Examples of the more important features of the invention have been summarized (albeit rather broadly) in order that the detailed description thereof that follows may be better understood and in order that the contributions they represent to the art may be appreciated. There are, of course, additional features of the invention that will be described hereinafter and which will form the subject of the claims appended hereto.

BRIEF DESCRIPTION OF THE DRAWINGS

For detailed understanding of the present invention, reference should be made to the following detailed description of the preferred embodiment, taken in conjunction with the accompanying drawings, in which like elements have been given like numerals:

FIG. 1 is a schematic elevational view of a wellbore system for subsea downhole wellbore operations wherein fluid, such as a drilling fluid, is continuously circulated through the wellbore during drilling of the wellbore and wherein a controlled lift device is used to regulate the bottom hole ECD through a wide range of pressures.

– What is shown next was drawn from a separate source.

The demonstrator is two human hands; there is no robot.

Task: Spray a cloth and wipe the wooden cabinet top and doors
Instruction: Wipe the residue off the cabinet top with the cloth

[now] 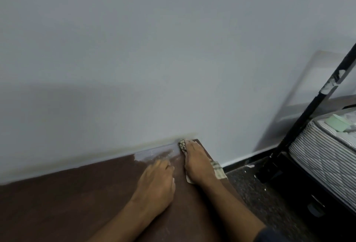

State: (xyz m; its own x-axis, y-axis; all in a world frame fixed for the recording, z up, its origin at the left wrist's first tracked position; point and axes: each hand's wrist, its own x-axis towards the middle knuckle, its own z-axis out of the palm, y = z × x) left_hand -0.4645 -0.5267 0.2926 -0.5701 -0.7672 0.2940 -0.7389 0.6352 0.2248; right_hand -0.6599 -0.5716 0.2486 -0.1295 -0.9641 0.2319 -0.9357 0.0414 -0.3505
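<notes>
At the 7 o'clock side of the view, the dark brown cabinet top (67, 199) runs back to the pale wall (154, 49); a yellowish stain line follows the joint between them. Toward 6 o'clock a whitish, dusty patch (154, 152) sits on the wood along the wall, just beyond our left hand (156, 182). That hand lies flat on the top, fingers (163, 164) relaxed, holding nothing. Just to its right, our right hand (198, 164) presses the patterned cloth (216, 171) onto the back right corner of the top, fingers extended over it, tips touching the wall joint; cloth edges show beyond the fingertips and at the 4 o'clock side of the palm. No spray bottle is in view.

Risks, as we judge them:
- Cloth overhangs the right edge; a stroke toward 3 o'clock could slide it off onto the speckled floor (260, 193).
- Pressing into the corner may drag residue onto the wall and add to the stain.
- The white patch may smear rather than lift if the cloth is too dry; dampness cannot be judged.
- Doors are out of view, apparently still to do.

At 3 o'clock: a black bed frame post (312, 105) and striped mattress (327, 151), well apart from the hands.
</notes>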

FIG. 2 is a schematic illustration of the fluid flow path for the drilling system of FIG. 1 and the placement of certain devices and sensors in the fluid path for use in controlling the pressure of the fluid in the wellbore at predetermined values and for controlling the flow of the returning fluid to the surface.

FIG. 3 is a schematic similar to FIG. 2 showing another embodiment of this invention utilizing a tubing guide tube or stand pipe as a surge tank.

FIGS. 4A-4C illustrate the pressure profiles obtained by using the present invention compared to prior art pressure profiles.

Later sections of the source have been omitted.